Reuters: One secret of Trump’s low-cost campaign: free labor
Michael Conlin and Grant Smith
Republican presidential nominee Donald Trump has run an unusually cheap campaign in part by not paying at least 10 top staffers, consultants and advisers, some of whom are no longer with the campaign, according to a review of federal campaign finance filings.
Those who have so far not been paid, the filings show, include recently departed campaign manager Paul Manafort, California state director Tim Clark, communications director Michael Caputo and a pair of senior aides who left the campaign in June to immediately go to work for a Trump Super PAC.
The States
Sacramento Bee: Public financing of elections could expand in California
Jeremy B. White
Publicly financed election campaigns, long a goal of reformers who decry the role of money in politics, could proceed in many California locales under legislation sent to Gov. Jerry Brown Wednesday.
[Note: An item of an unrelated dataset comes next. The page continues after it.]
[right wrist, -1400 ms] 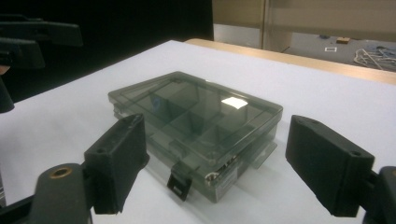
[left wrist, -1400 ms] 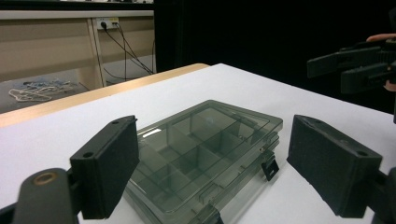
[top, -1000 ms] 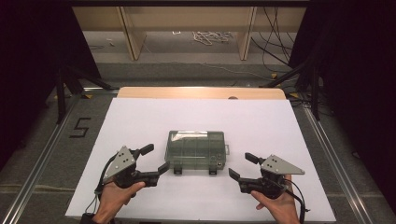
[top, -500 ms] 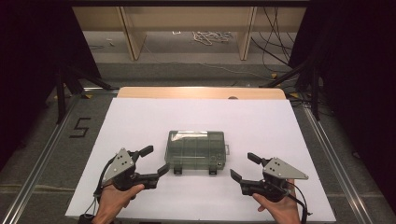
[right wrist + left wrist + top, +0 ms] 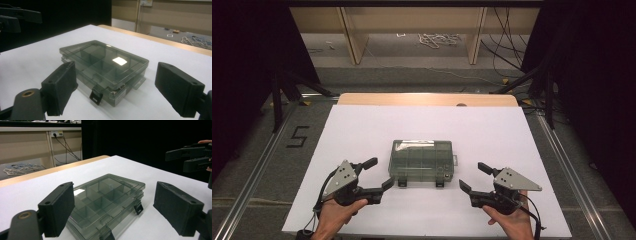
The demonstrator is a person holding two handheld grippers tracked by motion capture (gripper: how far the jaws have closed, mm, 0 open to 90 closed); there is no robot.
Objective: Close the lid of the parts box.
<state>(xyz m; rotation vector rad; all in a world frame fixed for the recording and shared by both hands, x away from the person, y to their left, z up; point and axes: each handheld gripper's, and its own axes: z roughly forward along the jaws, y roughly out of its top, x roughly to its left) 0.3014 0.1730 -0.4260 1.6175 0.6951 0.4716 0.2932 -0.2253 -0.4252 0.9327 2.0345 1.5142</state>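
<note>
On the white bench (image 5: 362, 125), roughly at its middle, lies a smoky see-through plastic compartment box (image 5: 422, 160), lid shut, flat on the sheet w/ its two dark latches (image 5: 402, 183) facing our side. We hold the left hand-held gripper (image 5: 378, 174) just beside its near-left corner & the right hand-held gripper (image 5: 473, 176) a bit further off its near-right corner; both have jaws spread wide, gripping nothing, not touching the box. In the left gripper view the box (image 5: 106, 200) sits between & beyond the pads (image 5: 59, 212); the right gripper view shows the box (image 5: 103, 66) likewise, w/ a latch (image 5: 96, 96) nearest.

We judge the box light, rigid, thin-walled, prob empty as far as the dividers show. Its glossy lid looks slippery, so pinching on the flat top seems poor. Better to take it across the short side edges or at a corner rim, where the pads bite on both lid & base. Latches look small & stiff, needing a fingertip-style pry from one jaw while the other gripper steadies the body
</note>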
Such campaigns have been largely prohibited in California since 1988, when voters both barred publicly financed campaigns and imposed limits on direct campaign donations. Publicly financed campaigns essentially give public dollars to qualified candidates, whether it’s a match to private donations or a public lump sum that limits taking private money…
Senate Bill 1107, by Sen. Ben Allen, D-Santa Monica, would overturn that ban.
News and Observer: Ethics panel: Donations can buy clothes but not clean them
Seanna Adcox
It’s OK for state representatives to use campaign cash to buy clothes for the Statehouse, but it’s never OK to pay the dry cleaning tab with donations, the House Ethics Committee said Thursday.
That advice is part of a committee-approved list of what House members can and can’t legally buy with donations. It won’t be used to punish past spending.